Al otro lado del río
Filmar una novela supone un reto para cualquier director. Y si hablamos de una obra de Juan José Saer, es aún mayor. El limonero real refleja significativamente la palabra escrita por Saer en su libro homónimo.
Se desarrolla de igual forma que en el libro en las orillas de Colastiné, en Santa Fe. Wenceslao (Germán de Silva) se prepara para cruzar el río e ir a la reunión de fin de año que se celebra en la casa de su cuñada, pero la mujer de Wenceslao decide no acompañarlo. Ella aún se siente en medio de un riguroso luto desde hace seis años por el hijo que ambos perdieron en un accidente laboral.
La película no escasea en juntar detalles visuales y sonoros de la naturaleza a su máxima potencia, haciendo uso de la monstruosidad de esta misma como recurso descriptivo. Planos abiertos, travellings, planos secuencia y profundidad de campo ayudan a entender también el lado salvaje del escenario, el cual rodea a este grupo que convive aisladamente.
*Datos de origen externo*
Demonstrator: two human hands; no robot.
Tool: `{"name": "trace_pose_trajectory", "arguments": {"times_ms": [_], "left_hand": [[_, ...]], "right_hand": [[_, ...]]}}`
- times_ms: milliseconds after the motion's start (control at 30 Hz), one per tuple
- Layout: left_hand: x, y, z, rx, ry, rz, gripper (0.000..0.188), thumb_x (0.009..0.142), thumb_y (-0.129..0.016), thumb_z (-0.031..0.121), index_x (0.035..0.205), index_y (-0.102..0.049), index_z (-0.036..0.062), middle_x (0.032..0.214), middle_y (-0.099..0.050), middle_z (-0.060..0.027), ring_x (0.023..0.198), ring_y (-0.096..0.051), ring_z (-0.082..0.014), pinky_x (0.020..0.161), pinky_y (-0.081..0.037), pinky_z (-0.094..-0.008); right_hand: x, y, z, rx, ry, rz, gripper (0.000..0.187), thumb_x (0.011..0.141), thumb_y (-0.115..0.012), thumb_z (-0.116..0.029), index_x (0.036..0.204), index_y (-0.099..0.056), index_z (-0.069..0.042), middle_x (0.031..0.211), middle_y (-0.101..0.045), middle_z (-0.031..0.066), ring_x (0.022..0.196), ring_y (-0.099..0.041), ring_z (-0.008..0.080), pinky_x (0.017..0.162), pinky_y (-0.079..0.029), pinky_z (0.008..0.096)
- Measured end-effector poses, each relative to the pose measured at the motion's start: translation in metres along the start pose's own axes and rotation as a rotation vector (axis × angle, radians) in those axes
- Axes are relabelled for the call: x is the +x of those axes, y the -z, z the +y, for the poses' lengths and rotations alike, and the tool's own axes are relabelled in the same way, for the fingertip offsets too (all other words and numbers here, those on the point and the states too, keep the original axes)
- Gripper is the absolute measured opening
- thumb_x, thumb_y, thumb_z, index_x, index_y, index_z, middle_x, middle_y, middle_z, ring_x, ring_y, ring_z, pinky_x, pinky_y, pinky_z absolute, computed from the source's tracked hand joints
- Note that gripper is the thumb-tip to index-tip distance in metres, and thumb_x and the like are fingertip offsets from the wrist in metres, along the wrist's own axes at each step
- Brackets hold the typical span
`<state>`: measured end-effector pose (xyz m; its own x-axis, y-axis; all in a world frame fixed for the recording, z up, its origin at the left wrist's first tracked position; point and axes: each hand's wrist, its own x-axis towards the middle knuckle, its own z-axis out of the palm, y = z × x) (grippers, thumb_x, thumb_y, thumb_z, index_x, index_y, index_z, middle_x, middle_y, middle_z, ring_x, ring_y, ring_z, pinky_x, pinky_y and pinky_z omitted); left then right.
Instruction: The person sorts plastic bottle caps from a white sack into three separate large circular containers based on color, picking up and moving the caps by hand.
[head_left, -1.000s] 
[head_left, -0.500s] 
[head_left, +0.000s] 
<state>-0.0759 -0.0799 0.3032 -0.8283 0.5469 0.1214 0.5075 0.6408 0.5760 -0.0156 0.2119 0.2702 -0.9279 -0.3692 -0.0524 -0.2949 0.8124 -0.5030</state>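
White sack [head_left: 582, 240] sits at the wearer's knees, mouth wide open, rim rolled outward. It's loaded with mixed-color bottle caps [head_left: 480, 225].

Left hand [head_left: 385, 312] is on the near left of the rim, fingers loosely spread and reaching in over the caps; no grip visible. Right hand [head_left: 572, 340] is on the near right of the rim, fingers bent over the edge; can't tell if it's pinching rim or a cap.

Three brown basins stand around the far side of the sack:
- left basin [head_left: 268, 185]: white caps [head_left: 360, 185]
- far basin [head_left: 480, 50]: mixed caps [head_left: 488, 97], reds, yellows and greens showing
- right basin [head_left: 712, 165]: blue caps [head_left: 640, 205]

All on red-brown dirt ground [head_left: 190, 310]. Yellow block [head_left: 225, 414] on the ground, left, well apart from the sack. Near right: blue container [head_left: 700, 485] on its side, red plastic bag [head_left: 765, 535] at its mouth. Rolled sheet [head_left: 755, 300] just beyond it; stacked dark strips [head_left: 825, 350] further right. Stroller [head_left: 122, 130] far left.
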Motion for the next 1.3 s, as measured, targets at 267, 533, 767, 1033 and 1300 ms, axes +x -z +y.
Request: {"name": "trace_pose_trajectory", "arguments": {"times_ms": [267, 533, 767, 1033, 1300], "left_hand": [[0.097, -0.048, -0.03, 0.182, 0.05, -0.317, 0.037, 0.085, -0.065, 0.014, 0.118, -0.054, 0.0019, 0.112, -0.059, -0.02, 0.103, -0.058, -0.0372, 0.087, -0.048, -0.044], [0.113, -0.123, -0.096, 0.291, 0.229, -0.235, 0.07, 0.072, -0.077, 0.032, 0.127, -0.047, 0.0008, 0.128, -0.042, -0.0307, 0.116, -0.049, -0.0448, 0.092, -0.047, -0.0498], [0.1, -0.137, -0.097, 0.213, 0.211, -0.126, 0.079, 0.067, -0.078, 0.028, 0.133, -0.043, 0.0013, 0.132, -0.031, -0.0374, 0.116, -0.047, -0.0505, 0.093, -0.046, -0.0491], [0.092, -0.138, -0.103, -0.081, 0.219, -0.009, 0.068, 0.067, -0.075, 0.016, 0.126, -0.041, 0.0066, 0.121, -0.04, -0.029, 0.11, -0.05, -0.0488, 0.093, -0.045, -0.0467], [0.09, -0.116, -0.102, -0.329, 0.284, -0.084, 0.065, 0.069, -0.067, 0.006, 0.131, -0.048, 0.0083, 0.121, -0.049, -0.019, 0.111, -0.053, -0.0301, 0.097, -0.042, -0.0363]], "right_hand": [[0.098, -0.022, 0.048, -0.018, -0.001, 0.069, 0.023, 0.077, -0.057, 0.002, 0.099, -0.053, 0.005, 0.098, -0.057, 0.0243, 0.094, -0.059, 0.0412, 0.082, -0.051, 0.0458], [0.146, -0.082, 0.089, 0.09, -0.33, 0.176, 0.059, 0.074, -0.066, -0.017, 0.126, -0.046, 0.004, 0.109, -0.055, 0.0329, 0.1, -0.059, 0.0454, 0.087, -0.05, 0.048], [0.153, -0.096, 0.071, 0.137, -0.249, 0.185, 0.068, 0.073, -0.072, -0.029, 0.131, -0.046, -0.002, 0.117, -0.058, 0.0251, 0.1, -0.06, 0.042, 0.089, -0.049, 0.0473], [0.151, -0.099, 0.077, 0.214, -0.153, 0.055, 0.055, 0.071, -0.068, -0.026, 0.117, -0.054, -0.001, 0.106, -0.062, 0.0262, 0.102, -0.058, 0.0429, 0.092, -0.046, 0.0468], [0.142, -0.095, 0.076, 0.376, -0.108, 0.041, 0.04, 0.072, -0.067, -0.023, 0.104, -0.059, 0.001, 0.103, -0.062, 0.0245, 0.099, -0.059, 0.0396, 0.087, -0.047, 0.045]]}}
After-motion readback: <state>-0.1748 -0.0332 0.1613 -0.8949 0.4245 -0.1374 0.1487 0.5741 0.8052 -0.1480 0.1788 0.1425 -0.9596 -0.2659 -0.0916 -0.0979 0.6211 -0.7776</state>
El film transcurre despacio por algunos momentos, pero llevado de forma perfecta, lo cual no es un concepto negativo, sino que lo habilita a manifestar cómo es la vida en las islas de forma pausada: los pobladores son diferentes y también lo son los estados de ánimo ante cada situación que viven o les tocó vivir. Tenemos a Wenceslao, quien se aleja de su casa y de su esposa, con la tristeza por la ausencia de ese ser que ya no está, y por el que aún está pero tampoco permanece a su lado. Y las actuaciones para comprender todo esto son correctas. Se siente en estos personajes toda la poesía que los rodea.
Podemos decir que el conflicto es mínimo, pero la experiencia y capacidad de Gustavo Fontán, su director, nos deja un film que conforma un universo exquisito de sensaciones, que pone de relieve a la ausencia, sin necesidad de vendernos espejitos de colores.